Technische Universität Braunschweig
Institut für Informationssysteme
Mühlenpfordtstraße 23, 2.OG
D-38106 Braunschweig
Conceptual Search: I have performed most of the research in this field during my activity in the CONCEPT project.
Technologies of interest: Data Mining and Machine learning on Big Data. Natural language processing techniques, opinion mining, flat or hierarchical, multidimensional clustering, and classification methods like Adaptive Boosting, Bayesian Classification, Support Vector Machines and Decision Trees belong to my area of expertise. Typical data sets I work with, are the well-known ClueWeb09 and ClueWeb12 corpora comprising about 60TB of uncompressed documents harvested from the Web and a locally hosted Virtuoso cache with over 5 billion triples from DBpedia, Freebase, YAGO, LinkedMDB, NewYork Times, DrugBase, MusicBrainz, GeoNames, DBTropes, CiteSeer and ACM data stores (this represents about 10% of all linked data available on the Web). To manage this volume of data I use graph databases like Neo4J, cloud based Lucene like inverted index technology like Elastic Search and MapReduce paradigms (Hadoop).
Projects: CONCEPT
Conceptual Queries in Entity-Centric Search: According to reports published by search engines like Yahoo! about 50% of the Web queries today, involves searching for entities. While simple, keyword-based search can very well be mastered with state-of-the-art boolean search, searching for entities by means of concepts, like for instance city car, gaming laptop or a business cellphone are not well supported by such techniques. Given a concept like city car, a person would immediately think of a small sized vehicle, easy to park and with low fuel consumption, something like the Volkswagen Polo or the Mercedes Smart. But for a machine, such concepts are nothing more than keywords.

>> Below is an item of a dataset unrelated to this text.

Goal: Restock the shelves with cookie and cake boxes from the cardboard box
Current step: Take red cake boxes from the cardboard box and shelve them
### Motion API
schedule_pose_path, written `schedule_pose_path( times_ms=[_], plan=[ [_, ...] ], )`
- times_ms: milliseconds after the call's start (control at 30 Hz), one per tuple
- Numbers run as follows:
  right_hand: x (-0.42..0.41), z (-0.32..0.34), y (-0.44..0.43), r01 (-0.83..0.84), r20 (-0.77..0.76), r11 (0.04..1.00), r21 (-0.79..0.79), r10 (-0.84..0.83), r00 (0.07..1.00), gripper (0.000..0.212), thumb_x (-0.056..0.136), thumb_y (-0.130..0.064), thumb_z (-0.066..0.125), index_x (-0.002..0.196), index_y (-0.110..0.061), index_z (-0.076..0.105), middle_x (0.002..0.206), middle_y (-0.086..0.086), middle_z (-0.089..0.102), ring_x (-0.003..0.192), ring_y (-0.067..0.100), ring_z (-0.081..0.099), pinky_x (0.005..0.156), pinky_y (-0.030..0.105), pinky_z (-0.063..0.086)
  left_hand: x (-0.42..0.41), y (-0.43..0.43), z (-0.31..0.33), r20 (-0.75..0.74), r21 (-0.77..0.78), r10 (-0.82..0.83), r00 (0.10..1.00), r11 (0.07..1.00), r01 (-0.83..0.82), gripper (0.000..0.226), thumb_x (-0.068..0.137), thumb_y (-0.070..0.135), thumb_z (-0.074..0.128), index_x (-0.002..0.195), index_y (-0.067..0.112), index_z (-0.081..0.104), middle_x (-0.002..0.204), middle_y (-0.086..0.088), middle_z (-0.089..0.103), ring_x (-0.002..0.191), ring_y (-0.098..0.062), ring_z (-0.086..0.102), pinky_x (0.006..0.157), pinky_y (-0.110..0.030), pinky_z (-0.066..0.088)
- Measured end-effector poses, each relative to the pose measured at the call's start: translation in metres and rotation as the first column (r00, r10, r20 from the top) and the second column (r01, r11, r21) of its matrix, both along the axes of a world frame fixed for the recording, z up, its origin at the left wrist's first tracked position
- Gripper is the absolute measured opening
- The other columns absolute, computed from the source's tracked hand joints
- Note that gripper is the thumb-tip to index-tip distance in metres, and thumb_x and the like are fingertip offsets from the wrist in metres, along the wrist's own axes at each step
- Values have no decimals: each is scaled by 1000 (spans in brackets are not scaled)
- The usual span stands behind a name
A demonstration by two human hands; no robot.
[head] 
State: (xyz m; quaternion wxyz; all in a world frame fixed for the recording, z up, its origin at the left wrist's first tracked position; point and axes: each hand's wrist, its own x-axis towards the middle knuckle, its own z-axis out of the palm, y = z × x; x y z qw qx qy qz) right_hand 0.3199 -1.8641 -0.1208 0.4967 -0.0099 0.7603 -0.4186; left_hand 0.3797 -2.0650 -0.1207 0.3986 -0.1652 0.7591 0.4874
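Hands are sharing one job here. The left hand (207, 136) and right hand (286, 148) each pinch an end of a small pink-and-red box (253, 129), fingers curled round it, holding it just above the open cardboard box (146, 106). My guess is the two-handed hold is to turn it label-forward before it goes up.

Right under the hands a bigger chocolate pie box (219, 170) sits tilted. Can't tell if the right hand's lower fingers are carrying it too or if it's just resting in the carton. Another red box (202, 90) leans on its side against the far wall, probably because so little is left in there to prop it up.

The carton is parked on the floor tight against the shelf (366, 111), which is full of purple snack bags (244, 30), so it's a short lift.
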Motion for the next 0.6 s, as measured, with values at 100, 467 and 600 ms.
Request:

A lot of work has been invested by the artificial intelligence (AI) community to build a system that is capable of reasoning much like a human. Cyc for instance is a well-known AI project attempting to assemble a comprehensive global ontology and knowledge base of common sense knowledge. This would empower machines to understand concepts and render human-like reasoning possible. Unfortunately, 30 years later, after investing 350 man-years of effort in teaching Cyc common sense knowledge, no real advances have been achieved. In contrast to such approaches, we believe flexible, contextual-based knowledge (and not one global ontology) is a better approach for this task. Fostered by the massive amount of information available today, such knowledge could be learned directly from the Web.
The outcome of this project will provide essential insights into how the meaning of concepts can be learned from a large volume of noisy information like it is the case with data on the Web. This raises multiple research questions: What definition of a concept is more suitable for this task? Is an intensional representation of a concept (through typical properties) helpful for nailing its meaning? How can property typicality be quantified? What about extensional concept representation? How can such representations be efficiently learned from huge volumes of heterogeneous data? What learning methods are suitable for these tasks?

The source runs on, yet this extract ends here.